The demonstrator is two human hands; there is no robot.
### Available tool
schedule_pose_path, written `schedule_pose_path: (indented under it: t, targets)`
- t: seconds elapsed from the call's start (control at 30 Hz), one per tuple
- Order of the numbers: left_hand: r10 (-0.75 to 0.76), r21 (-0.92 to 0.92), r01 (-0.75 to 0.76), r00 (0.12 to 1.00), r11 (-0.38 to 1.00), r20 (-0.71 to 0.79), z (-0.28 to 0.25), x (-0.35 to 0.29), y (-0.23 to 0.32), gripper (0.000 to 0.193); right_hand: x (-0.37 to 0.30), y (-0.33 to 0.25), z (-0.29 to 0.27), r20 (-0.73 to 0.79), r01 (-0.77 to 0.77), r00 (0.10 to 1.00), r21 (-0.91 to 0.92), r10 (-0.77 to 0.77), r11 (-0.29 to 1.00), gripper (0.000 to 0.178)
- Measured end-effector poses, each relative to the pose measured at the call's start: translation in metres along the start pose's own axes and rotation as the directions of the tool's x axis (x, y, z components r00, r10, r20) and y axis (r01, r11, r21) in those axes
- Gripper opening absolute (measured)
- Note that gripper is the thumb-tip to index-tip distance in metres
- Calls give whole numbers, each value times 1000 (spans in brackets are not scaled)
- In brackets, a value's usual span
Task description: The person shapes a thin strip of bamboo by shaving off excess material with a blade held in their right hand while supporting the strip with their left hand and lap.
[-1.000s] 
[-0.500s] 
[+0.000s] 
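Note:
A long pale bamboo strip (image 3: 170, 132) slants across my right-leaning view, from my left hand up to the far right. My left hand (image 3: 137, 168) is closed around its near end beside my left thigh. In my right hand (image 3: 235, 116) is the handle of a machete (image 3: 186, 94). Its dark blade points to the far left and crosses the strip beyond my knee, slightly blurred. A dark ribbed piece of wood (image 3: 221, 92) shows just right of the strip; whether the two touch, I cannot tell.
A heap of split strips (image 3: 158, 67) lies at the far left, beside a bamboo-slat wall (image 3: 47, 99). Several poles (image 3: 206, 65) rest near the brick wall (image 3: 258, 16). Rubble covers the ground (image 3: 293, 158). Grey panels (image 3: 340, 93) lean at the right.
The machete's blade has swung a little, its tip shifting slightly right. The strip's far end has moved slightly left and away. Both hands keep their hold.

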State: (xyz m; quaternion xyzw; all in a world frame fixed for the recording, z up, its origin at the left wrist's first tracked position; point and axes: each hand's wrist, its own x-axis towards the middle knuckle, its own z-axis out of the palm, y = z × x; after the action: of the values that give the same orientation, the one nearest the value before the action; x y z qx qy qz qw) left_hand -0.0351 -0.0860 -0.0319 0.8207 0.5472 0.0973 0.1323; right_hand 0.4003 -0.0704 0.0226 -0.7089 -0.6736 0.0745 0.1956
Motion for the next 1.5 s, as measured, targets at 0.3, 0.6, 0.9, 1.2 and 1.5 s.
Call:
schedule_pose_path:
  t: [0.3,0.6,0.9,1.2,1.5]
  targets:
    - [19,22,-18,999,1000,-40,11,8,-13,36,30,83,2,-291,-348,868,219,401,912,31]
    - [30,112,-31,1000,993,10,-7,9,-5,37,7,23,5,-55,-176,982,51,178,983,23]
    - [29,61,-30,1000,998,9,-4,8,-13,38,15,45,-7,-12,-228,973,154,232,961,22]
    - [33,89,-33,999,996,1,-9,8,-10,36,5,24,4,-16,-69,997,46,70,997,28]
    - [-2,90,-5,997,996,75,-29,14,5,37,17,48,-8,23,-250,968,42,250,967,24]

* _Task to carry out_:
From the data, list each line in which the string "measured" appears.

* _Exercise output_:
- Measured end-effector poses, each relative to the pose measured at the call's start: translation in metres along the start pose's own axes and rotation as the directions of the tool's x axis (x, y, z components r00, r10, r20) and y axis (r01, r11, r21) in those axes
- Gripper opening absolute (measured)
Motion for the next 1.5 s, as measured, targets at 0.3, 0.6, 0.9, 1.2 and 1.5 s.

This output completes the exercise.